Today is a worrisome day weather-wise. We’re expecting temperatures of around 40C and higher, winds are expected to pick up, and that of course means that there’s a fair bit that Mother Nature is doing to push the firies to their limits. High temperatures and strong winds are the enemy of the fire fighters in this situation as they serve only to bolster the flames. DFES alerts indicate that we need to be vigilant and prepared in the event that the fire alert levels are upgraded. And again, in the face of these difficult weather conditions, out fire fighters stand and face the flames.

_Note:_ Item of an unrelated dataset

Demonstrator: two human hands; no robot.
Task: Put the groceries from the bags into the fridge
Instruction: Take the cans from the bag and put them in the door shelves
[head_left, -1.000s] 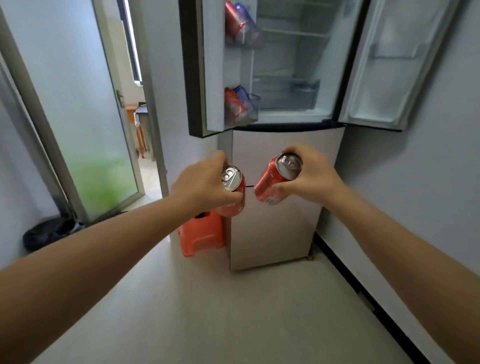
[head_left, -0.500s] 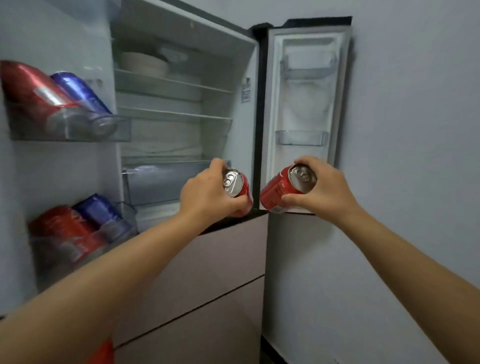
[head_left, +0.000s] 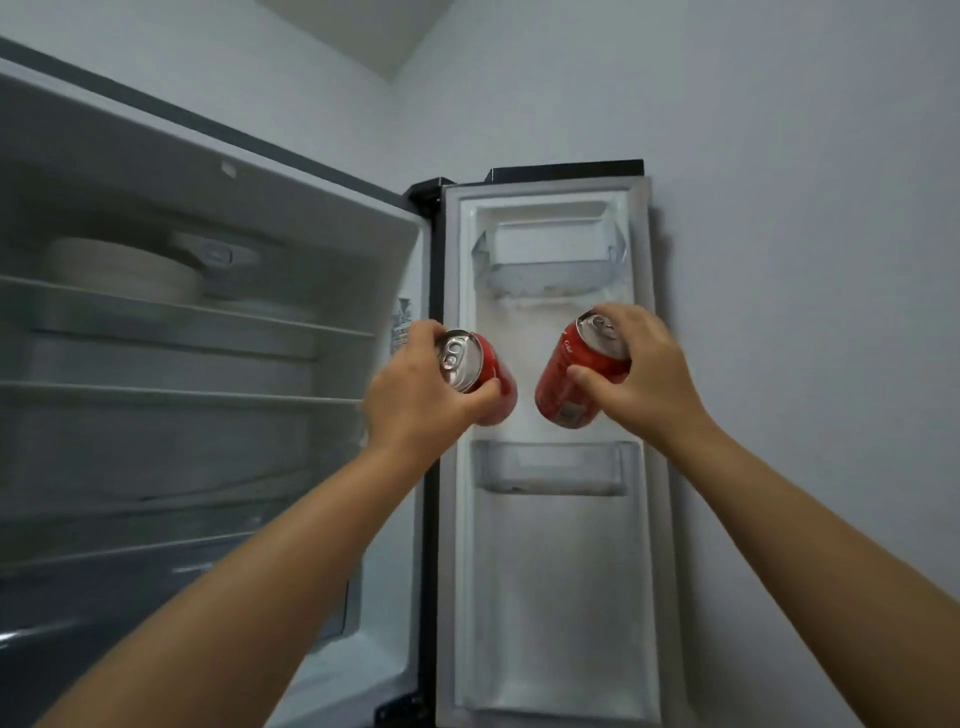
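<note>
Left hand grips red can, right hand grips second can (both tilted)

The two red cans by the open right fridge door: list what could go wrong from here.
1. Both cans are tilted. The left hand holds the left can near its top, and the right hand grips the right can likewise, so either might slip.
2. The cans are held close together and could knock each other.
3. The lower door bin looks shallow, so a can set in tilted may tip out.
</note>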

Containment lines have been strengthened, but the fire is uncontrolled and unpredictable. The slightest change in wind or weather can help or hinder the work of these courageous men and women who put their lives on the line in order to protect ours. These men and women, many of whom are volunteers, are real-life heroes. Saying thank you to them simply doesn’t seem enough. They work night and day in treacherous conditions to save property, assets, livestock and animals, and the lives of those who live in the towns impacted by the fires. And I express again many of them are volunteers. They do this willingly. They’re not paid. They risk their lives to protect ours. They work long hours, often with little or no opportunity to stop for food, drinks or a rest, they work through night and day, and all sorts of weather conditions. Often, the equipment that they have to work with is old and outdated, or well-worn and in need of replacement, and still they go out to face the firefronts and battle like warriors to save everything and everyone that they can. Heroes.
It’s in moments like these that one truly appreciates the efforts and courage of our emergency service workers, and that seems a shame to me. I think we should be appreciative of these people and what they do all the time, rather than just in that moment when we need them.
To all of those people who volunteer in the emergency services, to all of those people who are professional emergency service workers: thank you for what you do. Thank you for risking your lives to protect and save ours. Thank you for being courageous enough to step away from your own families to help others. And thank you to the families, friends, and loved ones of anyone who is an emergency service worker for giving up everything and allowing your loved ones to be courageous on behalf of the rest of us. There are so many of us who owe so much to so few, and that should never be forgotten or underappreciated.